• ACTIVITY:
Look through the data below for the line with "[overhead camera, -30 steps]" and the line with "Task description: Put", then output those two and all lines in between, exactly as written.

[[ RECORDS SUPPLIED open ]]

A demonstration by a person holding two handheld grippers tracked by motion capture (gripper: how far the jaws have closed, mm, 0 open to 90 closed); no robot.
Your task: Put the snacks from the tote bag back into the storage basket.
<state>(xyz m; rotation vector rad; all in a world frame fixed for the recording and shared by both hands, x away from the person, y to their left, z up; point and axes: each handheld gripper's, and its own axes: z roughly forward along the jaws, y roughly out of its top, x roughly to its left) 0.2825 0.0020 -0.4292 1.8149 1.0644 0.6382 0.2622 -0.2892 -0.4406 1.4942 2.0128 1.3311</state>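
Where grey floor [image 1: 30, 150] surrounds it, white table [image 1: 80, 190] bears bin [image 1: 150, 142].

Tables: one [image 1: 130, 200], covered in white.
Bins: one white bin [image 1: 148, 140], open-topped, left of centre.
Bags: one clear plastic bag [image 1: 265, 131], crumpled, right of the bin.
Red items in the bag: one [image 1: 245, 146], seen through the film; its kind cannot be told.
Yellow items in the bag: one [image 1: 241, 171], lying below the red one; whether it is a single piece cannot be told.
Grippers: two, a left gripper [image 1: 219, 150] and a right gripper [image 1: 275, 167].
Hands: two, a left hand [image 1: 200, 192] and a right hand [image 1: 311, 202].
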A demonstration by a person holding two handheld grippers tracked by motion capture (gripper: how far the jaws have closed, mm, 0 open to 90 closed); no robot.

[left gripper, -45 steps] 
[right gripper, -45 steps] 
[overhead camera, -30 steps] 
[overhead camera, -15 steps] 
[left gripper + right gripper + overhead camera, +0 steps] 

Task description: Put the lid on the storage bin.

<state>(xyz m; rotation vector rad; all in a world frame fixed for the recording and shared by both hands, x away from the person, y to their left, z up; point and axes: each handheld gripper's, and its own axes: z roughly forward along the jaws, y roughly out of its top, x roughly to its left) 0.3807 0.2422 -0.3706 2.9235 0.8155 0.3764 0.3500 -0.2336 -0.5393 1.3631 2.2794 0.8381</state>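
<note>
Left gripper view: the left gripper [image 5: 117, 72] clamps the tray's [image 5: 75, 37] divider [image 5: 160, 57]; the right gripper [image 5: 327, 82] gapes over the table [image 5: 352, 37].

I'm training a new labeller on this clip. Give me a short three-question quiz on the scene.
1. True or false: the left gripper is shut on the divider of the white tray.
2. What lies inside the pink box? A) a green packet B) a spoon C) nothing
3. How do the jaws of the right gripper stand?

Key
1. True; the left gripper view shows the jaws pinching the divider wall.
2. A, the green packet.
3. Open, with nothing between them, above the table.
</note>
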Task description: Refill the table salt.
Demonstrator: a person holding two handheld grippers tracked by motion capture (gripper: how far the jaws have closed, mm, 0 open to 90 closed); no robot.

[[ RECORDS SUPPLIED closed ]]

• WRITTEN ANSWER:
[overhead camera, -30 steps] 
[overhead camera, -15 steps] 
[left gripper + right gripper + overhead camera, +0 steps] 

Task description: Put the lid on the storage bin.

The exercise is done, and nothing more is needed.